The film is dressed in the era’s lingo (“What’s your malfunction?”) and aesthetic. Help, for example, arrives in the form of an evangelist gym bro (Christopher Lowell), who takes regular breaks from battling the forces of hell in order to protein load. But it’s also refreshing to see how earnestly director Damon Thomas, working off a script by Jenna Lamia, approaches the story’s core metaphor. An Eighties setting may feel like an easy sell in the age of Stranger Things, but the sight of a dirtbag high school boy (Clayton Royal Johnson) gallivanting about in a Nancy Reagan mask is a stark reminder of why the decade’s moral conservatism, championed by Reagan and her husband, became such a fertile breeding ground for horror. The devil, here, is the destabilising voice in a teenage girl’s head that warns against deviating from the norm. “If you aren’t thin, submissive and heterosexual, you’re a freak,” the voice seems to whisper.

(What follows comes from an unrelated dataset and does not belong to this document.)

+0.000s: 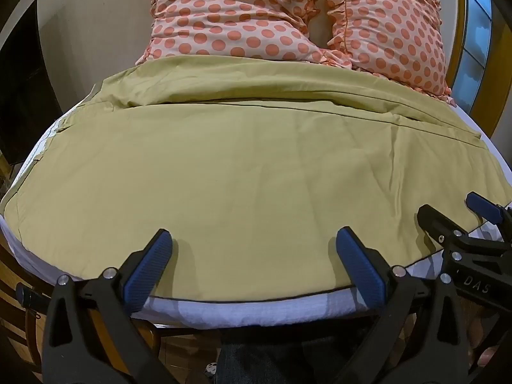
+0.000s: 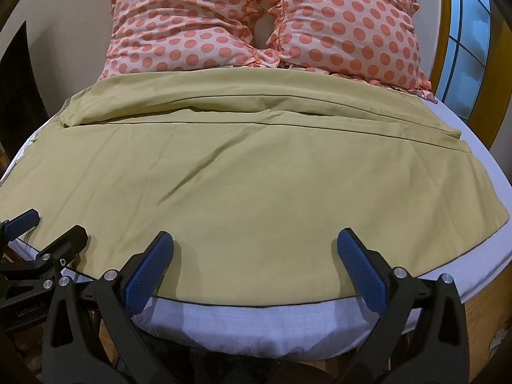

Fisher, who previously bottled teen anxiety in Bo Burnham’s Eighth Grade (2018), carefully moulds Abby as both an extension of the John Hughes protagonist and a deconstruction of it. She’s sunnily relatable like Molly Ringwald in Sixteen Candles but flinty like Winona Ryder in Heathers. Even as all hell breaks loose, Fisher keeps close the one essential truth of My Best Friend’s Exorcism: friendship is sacred. No matter what any trashy magazine quiz might say.